--- WHAT THE EXERCISE ASKS ---
From the first line to the last, reproduce the data exactly.

--- RECORDED INFORMATION ---

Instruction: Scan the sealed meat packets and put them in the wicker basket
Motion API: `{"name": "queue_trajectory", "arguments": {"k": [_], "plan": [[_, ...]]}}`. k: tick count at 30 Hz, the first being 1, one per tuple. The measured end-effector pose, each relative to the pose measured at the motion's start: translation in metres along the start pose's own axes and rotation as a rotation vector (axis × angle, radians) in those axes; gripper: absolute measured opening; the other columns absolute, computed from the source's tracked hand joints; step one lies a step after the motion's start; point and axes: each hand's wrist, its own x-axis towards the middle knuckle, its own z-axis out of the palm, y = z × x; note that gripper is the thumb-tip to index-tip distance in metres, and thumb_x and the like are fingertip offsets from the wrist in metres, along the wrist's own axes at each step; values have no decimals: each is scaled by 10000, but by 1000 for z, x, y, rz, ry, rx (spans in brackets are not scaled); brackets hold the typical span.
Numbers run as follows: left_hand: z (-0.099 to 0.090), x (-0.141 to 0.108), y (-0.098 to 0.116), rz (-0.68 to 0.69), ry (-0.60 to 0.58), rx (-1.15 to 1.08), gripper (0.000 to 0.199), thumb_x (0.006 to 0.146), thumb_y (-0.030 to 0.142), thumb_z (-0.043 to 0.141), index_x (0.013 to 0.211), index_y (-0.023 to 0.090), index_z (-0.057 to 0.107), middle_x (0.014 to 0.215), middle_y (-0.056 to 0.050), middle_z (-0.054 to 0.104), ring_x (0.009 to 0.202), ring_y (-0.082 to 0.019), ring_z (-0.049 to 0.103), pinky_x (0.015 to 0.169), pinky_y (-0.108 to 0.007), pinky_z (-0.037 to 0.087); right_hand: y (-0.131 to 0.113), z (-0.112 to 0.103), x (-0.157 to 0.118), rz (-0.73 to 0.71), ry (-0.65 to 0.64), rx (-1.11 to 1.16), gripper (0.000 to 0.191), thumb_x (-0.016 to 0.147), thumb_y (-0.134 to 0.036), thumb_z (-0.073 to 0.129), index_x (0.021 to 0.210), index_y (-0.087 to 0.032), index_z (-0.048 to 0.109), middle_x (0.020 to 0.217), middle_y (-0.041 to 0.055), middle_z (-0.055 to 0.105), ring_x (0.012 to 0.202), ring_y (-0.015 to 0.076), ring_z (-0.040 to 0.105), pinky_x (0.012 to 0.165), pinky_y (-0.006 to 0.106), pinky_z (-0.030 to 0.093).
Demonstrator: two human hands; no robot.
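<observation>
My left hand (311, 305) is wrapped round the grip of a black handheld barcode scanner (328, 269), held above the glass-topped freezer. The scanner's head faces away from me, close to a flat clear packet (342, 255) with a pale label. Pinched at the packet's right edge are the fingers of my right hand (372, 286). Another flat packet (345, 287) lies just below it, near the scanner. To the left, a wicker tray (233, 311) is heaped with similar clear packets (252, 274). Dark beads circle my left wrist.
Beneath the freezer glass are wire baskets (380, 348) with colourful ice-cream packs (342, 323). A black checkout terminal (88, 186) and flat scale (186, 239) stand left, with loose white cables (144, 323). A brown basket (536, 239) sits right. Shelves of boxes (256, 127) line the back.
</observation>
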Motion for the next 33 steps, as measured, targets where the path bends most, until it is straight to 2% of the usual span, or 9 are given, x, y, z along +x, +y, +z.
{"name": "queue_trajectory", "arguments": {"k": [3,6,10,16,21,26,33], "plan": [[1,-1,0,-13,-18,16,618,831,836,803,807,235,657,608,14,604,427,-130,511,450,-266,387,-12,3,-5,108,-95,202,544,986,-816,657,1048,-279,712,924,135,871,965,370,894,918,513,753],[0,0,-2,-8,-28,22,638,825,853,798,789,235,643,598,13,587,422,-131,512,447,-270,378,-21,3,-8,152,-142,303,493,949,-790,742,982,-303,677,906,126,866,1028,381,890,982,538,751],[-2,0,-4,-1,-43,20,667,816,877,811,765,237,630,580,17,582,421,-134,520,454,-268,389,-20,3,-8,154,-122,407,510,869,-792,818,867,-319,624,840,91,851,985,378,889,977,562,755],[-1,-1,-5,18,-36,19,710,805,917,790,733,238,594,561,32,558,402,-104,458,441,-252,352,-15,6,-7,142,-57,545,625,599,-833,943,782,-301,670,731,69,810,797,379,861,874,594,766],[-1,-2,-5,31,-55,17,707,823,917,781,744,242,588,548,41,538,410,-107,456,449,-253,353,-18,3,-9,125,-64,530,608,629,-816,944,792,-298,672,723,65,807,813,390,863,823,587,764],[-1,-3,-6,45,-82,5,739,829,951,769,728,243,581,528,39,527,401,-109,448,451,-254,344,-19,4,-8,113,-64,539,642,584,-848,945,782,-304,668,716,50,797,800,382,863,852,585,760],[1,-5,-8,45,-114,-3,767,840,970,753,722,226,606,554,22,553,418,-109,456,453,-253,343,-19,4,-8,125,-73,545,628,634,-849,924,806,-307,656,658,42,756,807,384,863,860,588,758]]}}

--- ANSWER BELOW ---
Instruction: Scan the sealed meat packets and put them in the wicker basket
Motion API: `{"name": "queue_trajectory", "arguments": {"k": [_], "plan": [[_, ...]]}}`. k: tick count at 30 Hz, the first being 1, one per tuple. The measured end-effector pose, each relative to the pose measured at the motion's start: translation in metres along the start pose's own axes and rotation as a rotation vector (axis × angle, radians) in those axes; gripper: absolute measured opening; the other columns absolute, computed from the source's tracked hand joints; step one lies a step after the motion's start; point and axes: each hand's wrist, its own x-axis towards the middle knuckle, its own z-axis out of the palm, y = z × x; note that gripper is the thumb-tip to index-tip distance in metres, and thumb_x and the like are fingertip offsets from the wrist in metres, along the wrist's own axes at each step; values have no decimals: each is scaled by 10000, but by 1000 for z, x, y, rz, ry, rx (spans in brackets are not scaled); brackets hold the typical span.
Numbers run as follows: left_hand: z (-0.099 to 0.090), x (-0.141 to 0.108), y (-0.098 to 0.116), rz (-0.68 to 0.69), ry (-0.60 to 0.58), rx (-1.15 to 1.08), gripper (0.000 to 0.199), thumb_x (0.006 to 0.146), thumb_y (-0.030 to 0.142), thumb_z (-0.043 to 0.141), index_x (0.013 to 0.211), index_y (-0.023 to 0.090), index_z (-0.057 to 0.107), middle_x (0.014 to 0.215), middle_y (-0.056 to 0.050), middle_z (-0.054 to 0.104), ring_x (0.009 to 0.202), ring_y (-0.082 to 0.019), ring_z (-0.049 to 0.103), pinky_x (0.015 to 0.169), pinky_y (-0.108 to 0.007), pinky_z (-0.037 to 0.087); right_hand: y (-0.131 to 0.113), z (-0.112 to 0.103), x (-0.157 to 0.118), rz (-0.73 to 0.71), ry (-0.65 to 0.64), rx (-1.11 to 1.16), gripper (0.000 to 0.191), thumb_x (-0.016 to 0.147), thumb_y (-0.134 to 0.036), thumb_z (-0.073 to 0.129), index_x (0.021 to 0.210), index_y (-0.087 to 0.032), index_z (-0.048 to 0.109), middle_x (0.020 to 0.217), middle_y (-0.041 to 0.055), middle_z (-0.055 to 0.105), ring_x (0.012 to 0.202), ring_y (-0.015 to 0.076), ring_z (-0.040 to 0.105), pinky_x (0.012 to 0.165), pinky_y (-0.006 to 0.106), pinky_z (-0.030 to 0.093).
Demonstrator: two human hands; no robot.
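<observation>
My left hand (311, 305) is wrapped round the grip of a black handheld barcode scanner (328, 269), held above the glass-topped freezer. The scanner's head faces away from me, close to a flat clear packet (342, 255) with a pale label. Pinched at the packet's right edge are the fingers of my right hand (372, 286). Another flat packet (345, 287) lies just below it, near the scanner. To the left, a wicker tray (233, 311) is heaped with similar clear packets (252, 274). Dark beads circle my left wrist.
Beneath the freezer glass are wire baskets (380, 348) with colourful ice-cream packs (342, 323). A black checkout terminal (88, 186) and flat scale (186, 239) stand left, with loose white cables (144, 323). A brown basket (536, 239) sits right. Shelves of boxes (256, 127) line the back.
</observation>
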Motion for the next 33 steps, as measured, targets where the path bends most, until it is straight to 2% of the usual span, or 9 are given, x, y, z along +x, +y, +z.
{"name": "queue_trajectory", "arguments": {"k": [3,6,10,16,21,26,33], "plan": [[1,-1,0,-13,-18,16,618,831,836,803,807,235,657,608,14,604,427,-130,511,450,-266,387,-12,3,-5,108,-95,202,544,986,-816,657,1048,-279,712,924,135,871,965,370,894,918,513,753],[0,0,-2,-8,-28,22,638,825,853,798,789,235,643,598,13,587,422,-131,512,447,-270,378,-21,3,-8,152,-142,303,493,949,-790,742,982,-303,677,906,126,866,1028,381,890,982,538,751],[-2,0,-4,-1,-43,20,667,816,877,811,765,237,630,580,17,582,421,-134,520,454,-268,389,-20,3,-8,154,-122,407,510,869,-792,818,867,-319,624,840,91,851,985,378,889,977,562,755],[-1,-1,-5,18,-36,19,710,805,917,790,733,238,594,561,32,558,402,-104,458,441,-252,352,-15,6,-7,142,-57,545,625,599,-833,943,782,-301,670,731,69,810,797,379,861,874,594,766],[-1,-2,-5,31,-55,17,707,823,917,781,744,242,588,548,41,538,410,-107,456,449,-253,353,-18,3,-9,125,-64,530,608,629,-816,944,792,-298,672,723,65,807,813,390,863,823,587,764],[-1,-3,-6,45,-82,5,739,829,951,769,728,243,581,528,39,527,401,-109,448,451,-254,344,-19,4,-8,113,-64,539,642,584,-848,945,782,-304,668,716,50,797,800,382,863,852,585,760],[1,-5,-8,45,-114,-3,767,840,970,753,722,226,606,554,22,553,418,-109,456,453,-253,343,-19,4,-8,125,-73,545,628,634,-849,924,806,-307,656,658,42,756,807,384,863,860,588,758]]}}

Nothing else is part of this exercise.